HIDUPKATOLIK.com – “OE…oe…oe…”
Bayi mungilku telah lahir ke dunia ini. Bayi lelaki kecil yang tampan. Ia mirip sekali denganku. Hanya sepasang mata cantiknya itu turunan dari sang ibu. Syukurlah ia lahir normal dan tiada cacat sama sekali. Suara tangisnya yang melengking memenuhi ruang bersalin dan membuat riuh jiwaku. Menangislah putraku, menangislah, sebab ada waktunya seorang lelaki tidak diperkenankan dunia untuk menangis. Aku melihat keringat istriku telah menganak sungai. Aku mengelus dan mencium kening istriku yang telah berjuang mati-matian demi hidupnya dan buah hati kami. Perjuangan itu adalah awal dari cerita kami yang telah sah menjadi orangtua.
“Maria, terima kasih. Aku mencintaimu.” Cintaku terlelap sebab ia sudah lelah bertarung untuk sesuatu yang paling berharga.
***
Hari-hari kami semakin romantis sejak kehadiran sang buah hati. Kami telah menjadi keluarga kecil yang diberkati Tuhan.
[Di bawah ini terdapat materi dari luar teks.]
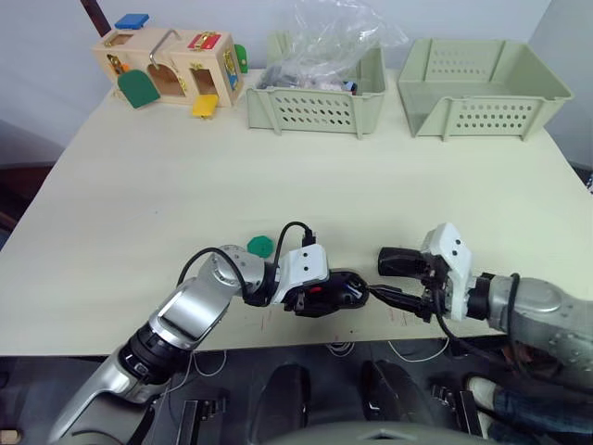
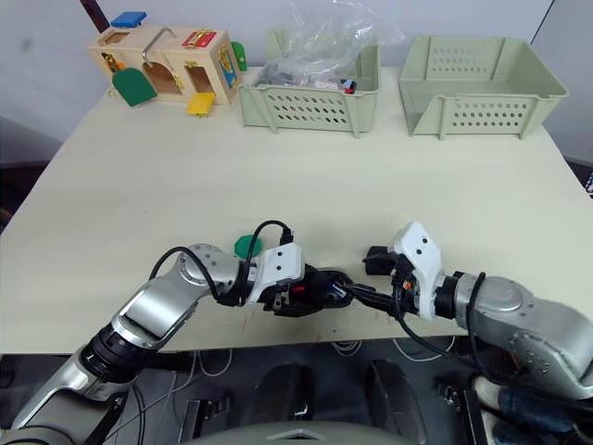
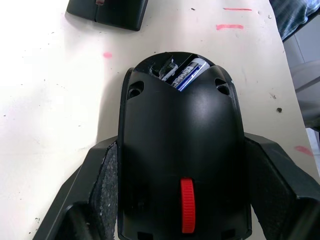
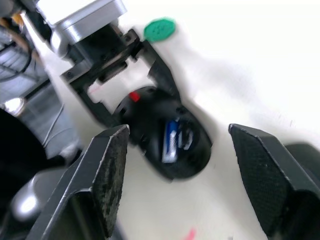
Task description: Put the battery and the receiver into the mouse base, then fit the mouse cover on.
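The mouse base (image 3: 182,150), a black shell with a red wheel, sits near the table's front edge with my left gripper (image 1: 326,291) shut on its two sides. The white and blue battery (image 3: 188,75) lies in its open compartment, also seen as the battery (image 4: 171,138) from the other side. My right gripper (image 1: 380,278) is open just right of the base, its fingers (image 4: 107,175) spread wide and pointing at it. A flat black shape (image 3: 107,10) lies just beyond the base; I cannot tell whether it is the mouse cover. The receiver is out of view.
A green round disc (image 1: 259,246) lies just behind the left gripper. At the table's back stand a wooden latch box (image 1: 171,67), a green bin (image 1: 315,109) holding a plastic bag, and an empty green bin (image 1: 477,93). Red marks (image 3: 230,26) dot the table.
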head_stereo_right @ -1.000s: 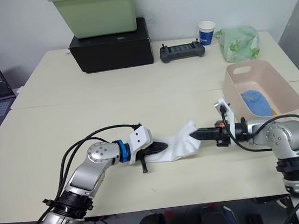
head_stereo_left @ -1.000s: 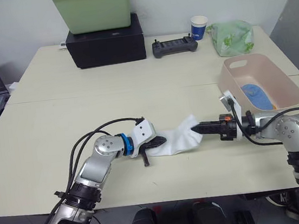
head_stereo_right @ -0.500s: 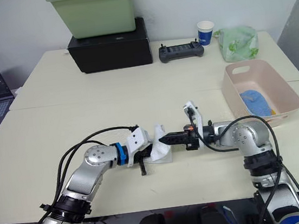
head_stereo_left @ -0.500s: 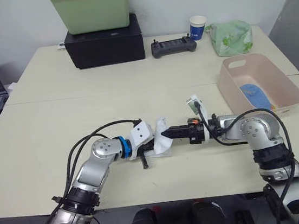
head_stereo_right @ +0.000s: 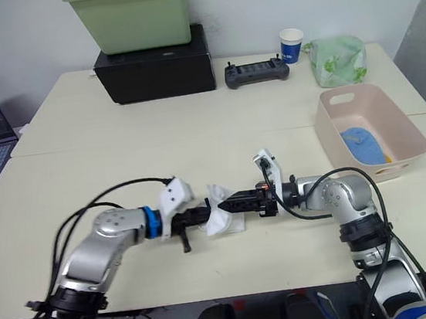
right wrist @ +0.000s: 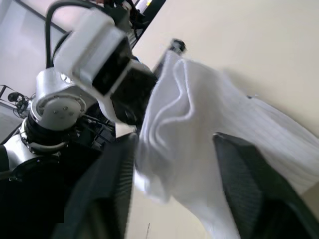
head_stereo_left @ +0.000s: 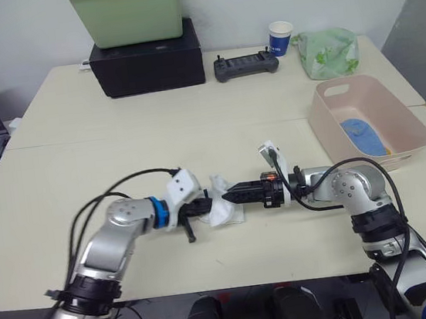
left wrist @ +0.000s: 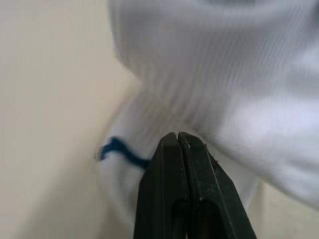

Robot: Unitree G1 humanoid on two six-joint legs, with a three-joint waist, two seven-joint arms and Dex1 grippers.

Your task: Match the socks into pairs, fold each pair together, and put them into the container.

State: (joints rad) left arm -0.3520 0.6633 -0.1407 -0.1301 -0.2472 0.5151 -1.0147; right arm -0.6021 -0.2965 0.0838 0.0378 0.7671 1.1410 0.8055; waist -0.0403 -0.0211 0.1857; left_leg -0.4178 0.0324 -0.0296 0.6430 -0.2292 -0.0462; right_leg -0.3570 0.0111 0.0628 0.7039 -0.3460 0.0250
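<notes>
Pinched shut at the white socks' (head_stereo_left: 221,209) edge on the left gripper (head_stereo_left: 202,206), spread apart on the right gripper (head_stereo_left: 229,198) over the fold at table centre, with tub (head_stereo_left: 407,126) at 2 o'clock holding a blue pair (head_stereo_left: 362,133), so white likely mid-fold, mustard unaccounted for.

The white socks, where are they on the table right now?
The white socks lie bunched near the table's front edge, about mid-width, between the left claw and right claw. The pink container stands well off to their right.
</notes>
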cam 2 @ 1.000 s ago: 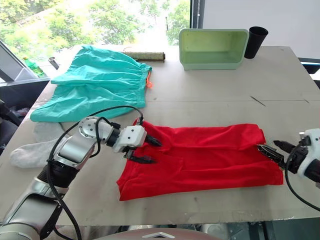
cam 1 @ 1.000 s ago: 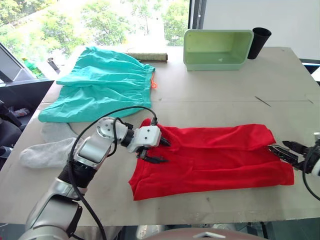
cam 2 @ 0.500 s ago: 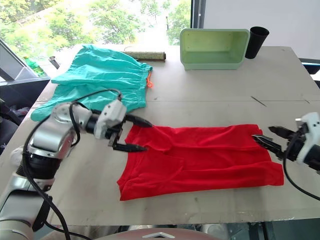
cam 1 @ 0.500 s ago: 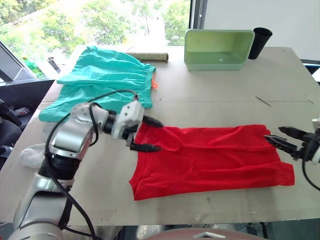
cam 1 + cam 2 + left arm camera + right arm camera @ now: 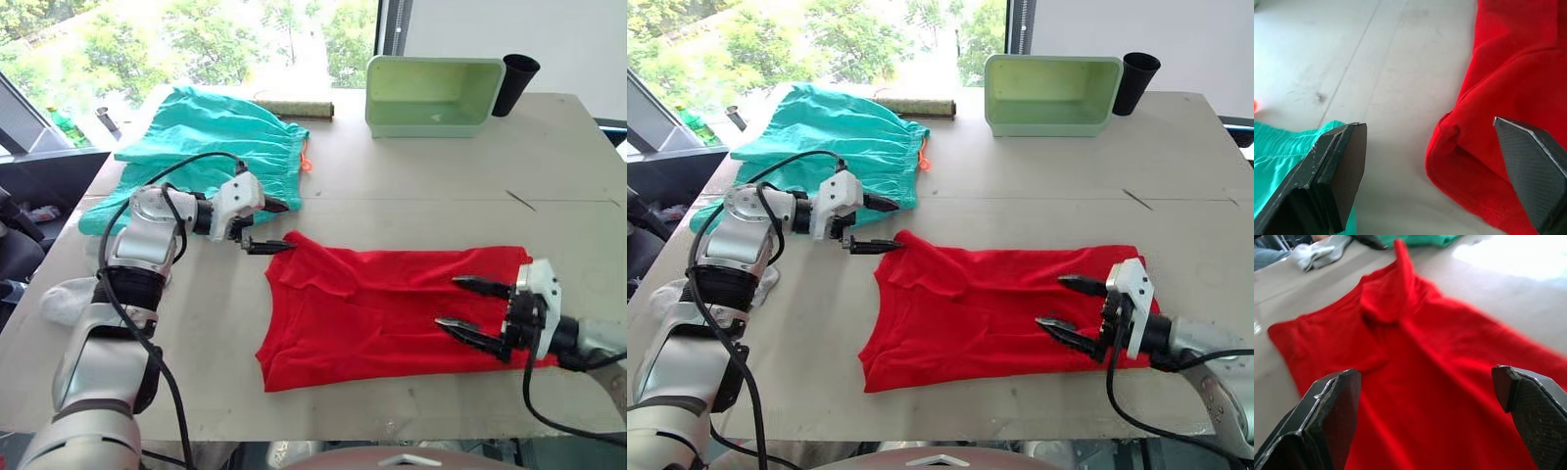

Setiap hari, aku, sebagai tulang punggung keluarga, meminta kepada Sang Kuasa untuk selalu menjaga kebahagiaan kami. Aku berharap sekali kebahagiaan ini akan abadi selamanya.
Hari ini genap dua minggu kami menikmati kebahagiaan yang aku minta kepada Tuhan, dan aku dan belahan jiwakuku masih harus membeli perlengkapan bayi. Mengenai nama Sang mungil, aku berencana untuk menyemaikannya ketika ia sudah dibaptis. Hanya menunggu sepuluh hari lagi. Istriku tidak keberatan sama sekali karena kami punya banyak waktu untuk memikirkan nama yang cocok bagi jagoan kami.
Kadang-kadang aku dan istriku asik bergurau dan tinggal dalam kemesraan karena membicarakan banyak hal, seperti nama apa yang cocok untuk buah hati kami, seperti apa rupanya dewasa nanti, dimana ia akan mengenyam pendidikan, dan lain lain. Dalam keseharian, aku selalu terburu-buru pulang dari kantor karena merindukan kebersamaan dengan keluarga kecilku. Aku mencintai mereka lebih dari apapun. Tak akan kubiarkan siapapun menyakiti mereka, sebab mereka adalah bagian terpenting dalam hidupku.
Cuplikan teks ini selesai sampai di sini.